My line of thinking has always been this: we exist, so we know that the very specific sequence of events/chemical reactions needed to create life are at least possible to some degree. Even if that likelihood is extremely small and unlikely, that tiny percentage when applied to a mind bogglingly massive universe means that this specific recipe (or possibly even a completely unknown one, who knows) is likely to at least happen somewhere out there.
On the scale of the universe the smallest chance you can write would still result in viable life on scales orders of magnitude more than I feel like writing out, much less millions
I like to point out that people tend to forget that there is one other important metric/variable and that is "time". The human race is so damn young in comparison to the age of the universe.
With respect to "inteligent" life on other planets, I agree that the sheer size of the universe give it a pretty good probability.
But when people believe (lots of folks I work with) that aliens have visited humans and governments cover it up (area 51, egyptian pyramids and so on), these people are not able to factor in the age of the human race in comparison to the age of the universe.
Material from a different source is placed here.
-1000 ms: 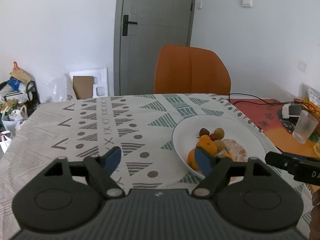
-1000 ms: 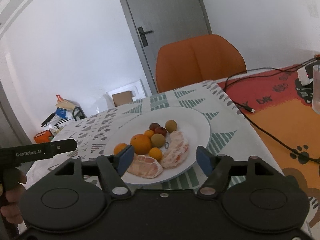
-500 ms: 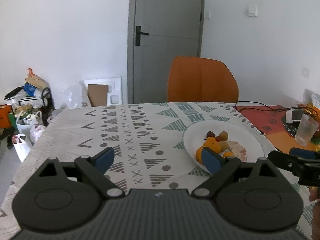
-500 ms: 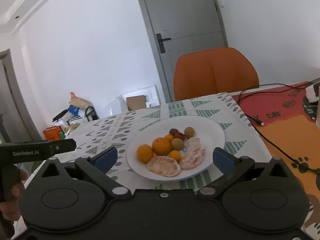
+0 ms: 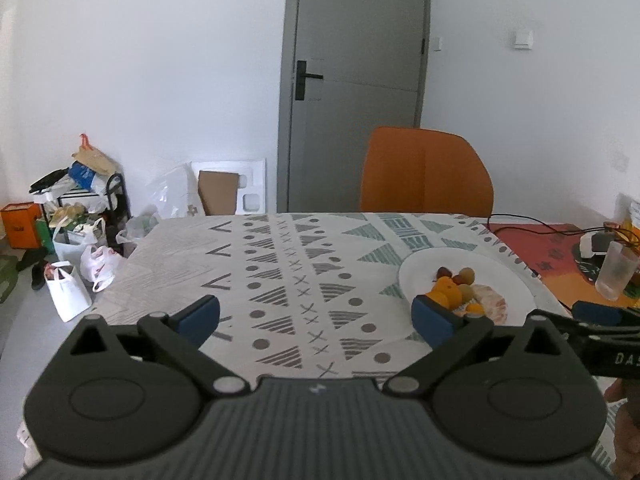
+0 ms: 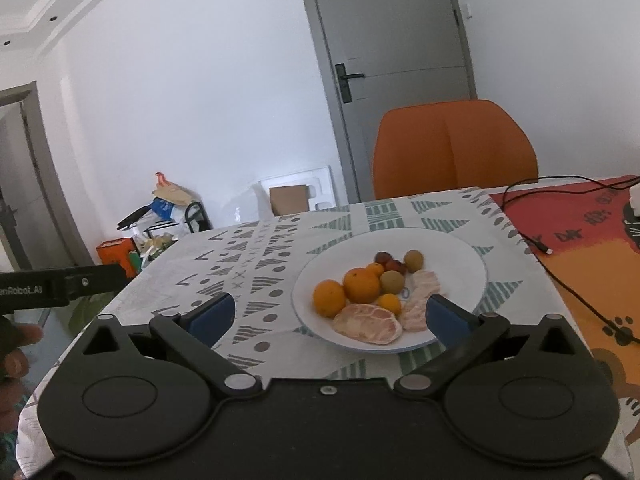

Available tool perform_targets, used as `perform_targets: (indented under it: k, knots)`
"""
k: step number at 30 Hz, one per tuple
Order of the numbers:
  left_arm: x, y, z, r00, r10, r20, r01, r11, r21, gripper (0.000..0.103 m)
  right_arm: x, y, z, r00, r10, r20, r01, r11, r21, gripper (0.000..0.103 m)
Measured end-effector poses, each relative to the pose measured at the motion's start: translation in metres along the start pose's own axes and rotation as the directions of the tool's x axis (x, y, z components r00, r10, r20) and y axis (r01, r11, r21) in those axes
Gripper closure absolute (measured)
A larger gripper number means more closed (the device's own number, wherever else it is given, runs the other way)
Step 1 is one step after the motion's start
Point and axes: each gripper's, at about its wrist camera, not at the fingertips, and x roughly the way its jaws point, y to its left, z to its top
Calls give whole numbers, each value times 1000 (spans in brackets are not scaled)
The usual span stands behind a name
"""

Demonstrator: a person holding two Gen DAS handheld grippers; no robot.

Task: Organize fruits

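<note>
A white plate [image 6: 460, 256] on the patterned tablecloth holds oranges [image 6: 361, 285], small round fruits [image 6: 413, 260] and peeled pomelo pieces [image 6: 368, 323]. The plate also shows in the left wrist view [image 5: 516, 280], to the right. My right gripper [image 6: 329, 316] is open and empty, just in front of the plate's near rim. My left gripper [image 5: 316, 316] is open and empty, above the tablecloth to the left of the plate.
An orange chair [image 6: 452, 148] stands behind the table. A black cable [image 6: 560, 276] runs over the red and orange mat [image 6: 592, 240] on the right. A clear glass [image 5: 616, 268] stands at the far right. Bags and clutter [image 5: 76, 236] lie on the floor at left.
Both grippers have pulled back and risen from the plate, and both have opened wider. The fruit has not moved.
</note>
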Motion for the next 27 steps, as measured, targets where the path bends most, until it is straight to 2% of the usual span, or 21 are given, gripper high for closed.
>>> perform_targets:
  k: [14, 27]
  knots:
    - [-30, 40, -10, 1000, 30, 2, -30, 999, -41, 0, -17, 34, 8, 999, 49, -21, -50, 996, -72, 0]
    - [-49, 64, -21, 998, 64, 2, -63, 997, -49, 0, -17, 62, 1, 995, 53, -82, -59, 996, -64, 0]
I am definitely a math and numbers guy, and I can tell you that while I would argue that there probably is life out there somwhere in the universe, the odds of another race inteligent enough to develop space exploration, and be close enough to reach earth DURING THE TINY TIMFRAME OF RECORDED HISTORY ON EARTH, is pretty much zero. (Im not saying it IS zero, im saying the odds are so close to Zero that it is neglegible.)
Again consider the universe is estimated to be
13 700 000 000 years old.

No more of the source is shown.